Tuesday, December 27, 2011

Data Structure: Advance Sorting Algorithm


In this post I am writing about two advance sorting algorithm: Shell Sort and Quick Sort. These sorts both operate faster than simple sorts. Shell sort take about O(N(logN)2) time and Quick sort takes O(N*logN) time.

Shell Sort
The Shell sort is good for medium sized array, perhaps up to few thousand items. Shell sort implementation is short and simpler than Quick sort. Shell sort is typically based on Insertion sort. To review Insertion sort, read my previous post. At any point in insertion sort, data item at the left of marker is internally sorted. Suppose there is an item, smallest of all at the right end of the array. To insert this item at proper position, all the N items must be shifted to make space at the front of the array. This is a drawback of Insertion sort. Shell sort addresses this problem. In Shell sort, widely spaced items are insertion sorted. This brings the items many spaces closer to their proper position. The spacing between the elements for insertion sort is called increment and traditionally represented as letter h.
Let’s sort an array of 10 items with increment 4. So, items at 0, 4 and 8 will be insertion sorted first, then 1, 5 and 9. This process will continue until all items have been 4-sorted, this means that all the items four cell apart are sorted among themselves. At the end of this first set of iteration, the array can be thought of four sorted sub arrays: (0, 4, 8), (1, 5, 9), (2, 6) and (3, 7). These sub arrays are interleaved but otherwise independent.
For an array of size 10, the initial gap is 4 but for larger array gap should start out much larger. This gap is then diminished repeatedly until it becomes 1. The sequence of intervals is called gap sequence or interval sequence. Donal Ervin Knuth recommended an interval sequence. The interval sequence can be generated by
An+1= 3*An + 1

Java Code for Shell Sort

public void shellSort()
{
int inner, outer;
long temp;
int h = 1;

while(h <= nElems/3)
h = h*3 + 1;

while(h>0)
{
for(outer=h; outer<nElems; outer++)
{
temp = theArray[outer];
inner = outer;


while(inner > h-1 && theArray[inner-h] >= temp)
{
theArray[inner] = theArray[inner-h];
inner -= h;
}
theArray[inner] = temp;
}
h = (h-1) / 3;
}
}
}

Quick Sort
Quick sort is most popular and fastest in majority of situation. Partitioning algorithm is required to understand Quick Sort. So I will discuss Partitioning algorithm first.

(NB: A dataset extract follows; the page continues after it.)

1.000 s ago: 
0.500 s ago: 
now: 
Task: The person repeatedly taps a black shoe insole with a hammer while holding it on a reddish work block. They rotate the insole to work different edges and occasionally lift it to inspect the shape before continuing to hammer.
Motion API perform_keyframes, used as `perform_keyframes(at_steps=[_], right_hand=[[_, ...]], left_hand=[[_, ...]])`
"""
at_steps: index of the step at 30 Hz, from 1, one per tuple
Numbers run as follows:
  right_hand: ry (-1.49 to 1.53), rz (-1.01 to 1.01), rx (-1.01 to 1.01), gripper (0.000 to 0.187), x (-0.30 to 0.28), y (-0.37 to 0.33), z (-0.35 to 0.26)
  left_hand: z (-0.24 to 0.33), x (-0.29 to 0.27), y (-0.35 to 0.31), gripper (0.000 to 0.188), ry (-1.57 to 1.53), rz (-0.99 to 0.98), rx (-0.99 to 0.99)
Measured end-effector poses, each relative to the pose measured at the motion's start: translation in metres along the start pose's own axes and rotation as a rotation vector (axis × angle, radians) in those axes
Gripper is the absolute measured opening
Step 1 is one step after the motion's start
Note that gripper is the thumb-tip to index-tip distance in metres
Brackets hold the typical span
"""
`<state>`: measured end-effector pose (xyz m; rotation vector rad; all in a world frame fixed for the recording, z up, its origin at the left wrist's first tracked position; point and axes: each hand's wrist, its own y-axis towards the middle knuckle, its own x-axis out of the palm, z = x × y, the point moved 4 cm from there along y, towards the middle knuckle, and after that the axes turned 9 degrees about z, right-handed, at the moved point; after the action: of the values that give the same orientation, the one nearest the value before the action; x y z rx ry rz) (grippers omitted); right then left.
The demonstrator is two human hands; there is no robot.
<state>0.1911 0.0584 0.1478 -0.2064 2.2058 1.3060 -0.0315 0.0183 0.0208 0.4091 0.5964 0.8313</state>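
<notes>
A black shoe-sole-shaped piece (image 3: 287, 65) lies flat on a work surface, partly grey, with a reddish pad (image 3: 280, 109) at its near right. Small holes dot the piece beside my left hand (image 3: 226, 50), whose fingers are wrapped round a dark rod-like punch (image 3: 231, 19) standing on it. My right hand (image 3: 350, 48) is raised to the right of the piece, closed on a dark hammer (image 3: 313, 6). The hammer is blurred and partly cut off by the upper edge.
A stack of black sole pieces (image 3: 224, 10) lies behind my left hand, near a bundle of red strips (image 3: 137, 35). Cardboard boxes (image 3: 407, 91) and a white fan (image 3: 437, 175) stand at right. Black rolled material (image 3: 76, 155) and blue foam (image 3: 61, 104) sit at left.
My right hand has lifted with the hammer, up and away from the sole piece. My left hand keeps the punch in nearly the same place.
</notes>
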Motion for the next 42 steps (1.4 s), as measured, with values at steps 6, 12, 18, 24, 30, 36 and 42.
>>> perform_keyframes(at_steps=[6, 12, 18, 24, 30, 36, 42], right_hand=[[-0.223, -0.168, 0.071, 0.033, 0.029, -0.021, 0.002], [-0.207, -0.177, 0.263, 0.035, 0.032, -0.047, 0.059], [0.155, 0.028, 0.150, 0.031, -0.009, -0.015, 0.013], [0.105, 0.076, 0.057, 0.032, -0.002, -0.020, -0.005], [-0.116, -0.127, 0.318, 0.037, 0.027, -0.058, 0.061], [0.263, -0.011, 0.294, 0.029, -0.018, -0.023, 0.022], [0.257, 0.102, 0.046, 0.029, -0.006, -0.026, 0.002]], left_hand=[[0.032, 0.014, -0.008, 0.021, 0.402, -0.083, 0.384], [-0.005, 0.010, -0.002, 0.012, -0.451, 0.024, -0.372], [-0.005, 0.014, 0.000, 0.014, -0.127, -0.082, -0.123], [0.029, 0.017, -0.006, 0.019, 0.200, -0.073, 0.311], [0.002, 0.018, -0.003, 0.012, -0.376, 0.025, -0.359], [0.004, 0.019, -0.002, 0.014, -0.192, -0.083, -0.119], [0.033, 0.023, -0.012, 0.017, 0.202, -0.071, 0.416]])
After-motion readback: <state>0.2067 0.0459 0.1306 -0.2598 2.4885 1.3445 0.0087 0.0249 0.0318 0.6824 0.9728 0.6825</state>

Partitioning data is dividing data items in two groups. All the items greater that key data are in one group and all the items less than key data are in another group. The key data item is called pivot. This pivot can be one among the data items to be divided or it can be any other data.

Java code for Partition

public int partition(int left, int right, long pivot)
{
int leftPtr = left - 1;
int rightPtr = right + 1;
while(true)
{
while(leftPtr < right && theArray[++leftPtr] < pivot);

while(rightPtr > left && theArray[--rightPtr] > pivot);

if(leftPtr >= rightPtr)
break;
else
swap(leftPtr, rightPtr);
}
return leftPtr; // return partition
}

Quick short uses partitioning algorithm to sort the data. Data is first partitioned using a pivot. Then left and right sub arrays are Quick sorted. Selection of pivot is very crucial in this sorting algorithm. We are taking the rightmost item in the array as pivot. So, after first round of quick sort pivot(right most element) is at proper position and left and right sub array will be quick sorted now.

Step to implement Quick Sort
  1. Partition the data using right most item as pivot and get the position of pivot
  2. QuickSort left to pivot position items.
  3. QuickSort pivot to right position items.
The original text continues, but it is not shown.